§ **Provided material**
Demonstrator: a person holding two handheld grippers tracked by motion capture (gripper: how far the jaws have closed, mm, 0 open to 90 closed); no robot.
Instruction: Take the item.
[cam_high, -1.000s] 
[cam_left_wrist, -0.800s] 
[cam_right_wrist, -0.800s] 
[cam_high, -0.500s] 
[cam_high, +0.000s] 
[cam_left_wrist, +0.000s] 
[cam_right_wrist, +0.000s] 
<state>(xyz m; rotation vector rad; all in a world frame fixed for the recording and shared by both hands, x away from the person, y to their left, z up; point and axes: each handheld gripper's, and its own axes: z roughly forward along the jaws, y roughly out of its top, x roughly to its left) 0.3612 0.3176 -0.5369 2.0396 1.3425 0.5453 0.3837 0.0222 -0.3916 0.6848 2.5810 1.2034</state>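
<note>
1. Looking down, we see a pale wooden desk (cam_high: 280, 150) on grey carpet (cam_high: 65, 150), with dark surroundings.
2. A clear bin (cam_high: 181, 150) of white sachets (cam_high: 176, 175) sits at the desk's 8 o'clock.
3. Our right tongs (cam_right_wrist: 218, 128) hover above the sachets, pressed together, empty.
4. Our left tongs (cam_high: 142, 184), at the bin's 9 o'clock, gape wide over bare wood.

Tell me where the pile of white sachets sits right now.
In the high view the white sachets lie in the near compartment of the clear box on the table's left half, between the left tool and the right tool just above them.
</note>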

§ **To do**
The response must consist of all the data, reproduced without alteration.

§ **Answer**
Demonstrator: a person holding two handheld grippers tracked by motion capture (gripper: how far the jaws have closed, mm, 0 open to 90 closed); no robot.
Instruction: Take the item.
[cam_high, -1.000s] 
[cam_left_wrist, -0.800s] 
[cam_right_wrist, -0.800s] 
[cam_high, -0.500s] 
[cam_high, +0.000s] 
[cam_left_wrist, +0.000s] 
[cam_right_wrist, +0.000s] 
<state>(xyz m; rotation vector rad; all in a world frame fixed for the recording and shared by both hands, x away from the person, y to their left, z up; point and axes: each handheld gripper's, and its own axes: z roughly forward along the jaws, y roughly out of its top, x roughly to its left) 0.3612 0.3176 -0.5369 2.0396 1.3425 0.5453 0.3837 0.0222 -0.3916 0.6848 2.5810 1.2034</state>
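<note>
1. Looking down, we see a pale wooden desk (cam_high: 280, 150) on grey carpet (cam_high: 65, 150), with dark surroundings.
2. A clear bin (cam_high: 181, 150) of white sachets (cam_high: 176, 175) sits at the desk's 8 o'clock.
3. Our right tongs (cam_right_wrist: 218, 128) hover above the sachets, pressed together, empty.
4. Our left tongs (cam_high: 142, 184), at the bin's 9 o'clock, gape wide over bare wood.

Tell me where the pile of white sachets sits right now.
In the high view the white sachets lie in the near compartment of the clear box on the table's left half, between the left tool and the right tool just above them.
</note>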

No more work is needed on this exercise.